Some organizations have two DMZ. It is often called as a double DMZ or a double-hop DMZ and is sometimes used to provide an extra layer of security protection between the Internet and the internal network.

The Figure 3-1 above shows a network with a double DMZ. In this deployment, UAG 2 in DMZ 2 is configured for Horizon edge service in exactly the same way as for a single DMZ described in the previous section. The configuration of the Internet facing FireWall 1 is the same as for a single DMZ. The required TCP and UDP ports should be allowed and routed FireWall 1 only to Unified Access Gateway appliances in DMZ 1. In terms of TCP and UDP ports for FireWall 2, these are the same as for FireWall 1 except that the rules should only allow source IP addresses of Unified Access Gateway appliances in DMZ 1 and should only forward this traffic to Unified Access Gateway appliances in DMZ 2. This ensures that the only network traffic entering DMZ 2 is traffic that has been filtered by a DMZ 1 Unified Access Gateway appliance.

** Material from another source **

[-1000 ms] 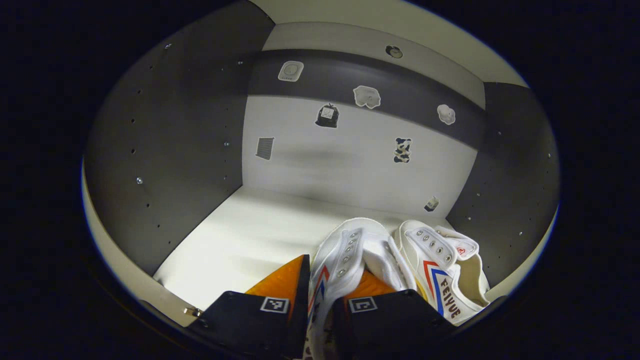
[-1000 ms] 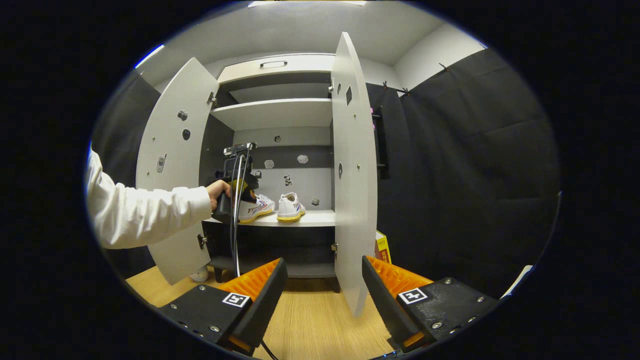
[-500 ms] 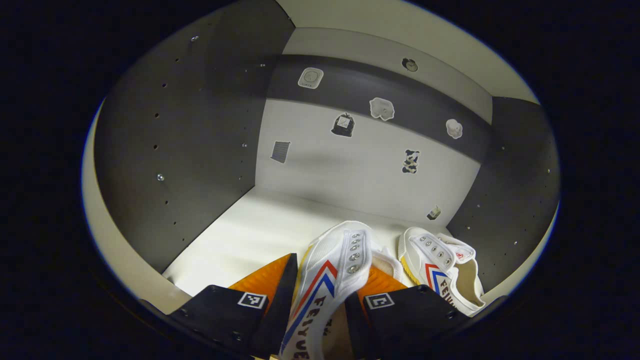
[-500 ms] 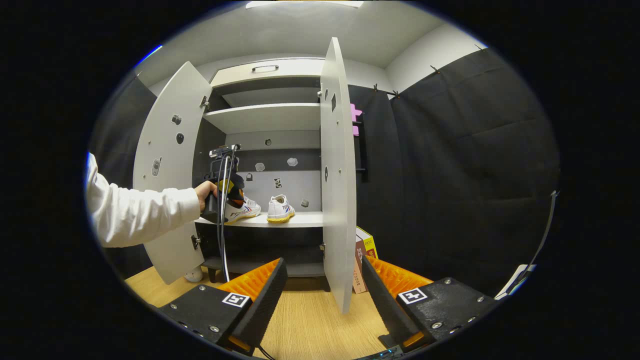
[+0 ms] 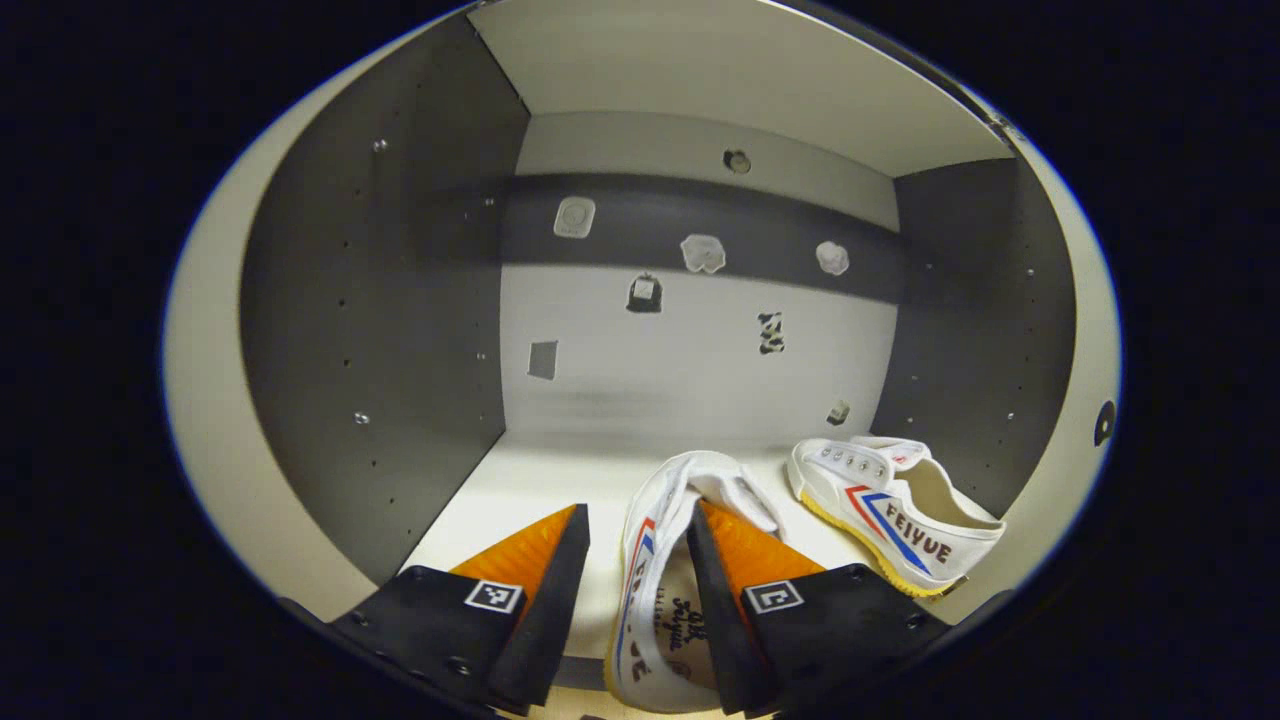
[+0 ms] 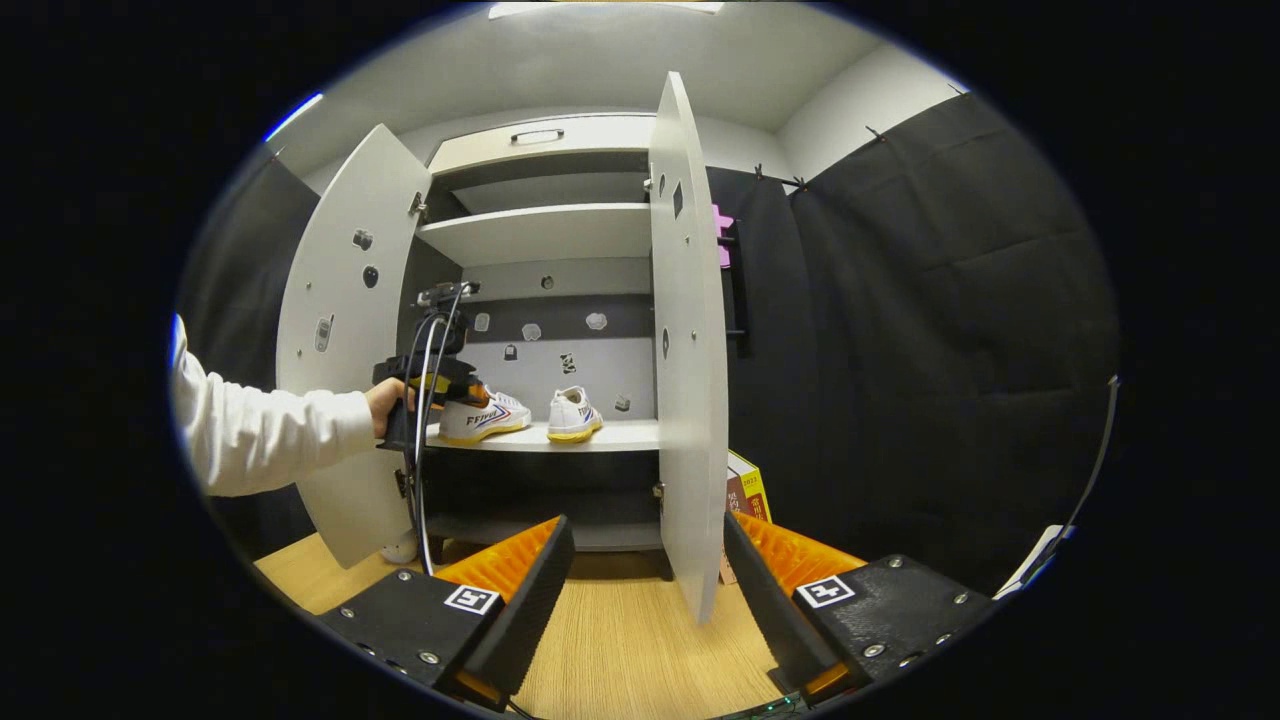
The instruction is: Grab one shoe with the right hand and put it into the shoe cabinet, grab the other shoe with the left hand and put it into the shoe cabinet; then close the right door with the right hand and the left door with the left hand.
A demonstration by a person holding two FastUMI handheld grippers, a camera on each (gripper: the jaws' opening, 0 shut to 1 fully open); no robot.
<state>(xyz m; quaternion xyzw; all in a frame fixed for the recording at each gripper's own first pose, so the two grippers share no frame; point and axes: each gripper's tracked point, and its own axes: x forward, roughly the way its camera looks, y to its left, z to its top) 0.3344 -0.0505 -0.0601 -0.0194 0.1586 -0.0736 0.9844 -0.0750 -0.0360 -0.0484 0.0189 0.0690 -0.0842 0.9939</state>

UAG 1 in DMZ 1 is configured as a Web Reverse Proxy for Horizon protocols. It terminates the TLS connection from the client and provides specific Horizon URL validation on that traffic prior to forwarding it to UAG 2 on a new TLS connection between UAG 1 and UAG 2. Any network traffic from the Internet to UAG 1 that falls outside of the Horizon protocol specification configured on UAG 1 in terms of port numbers, TLS version, ciphers, and HTTPS URL patterns for Horizon is discarded in DMZ 1. Valid Horizon network traffic is forwarded to UAG 2 in DMZ 2 for the next layer of security.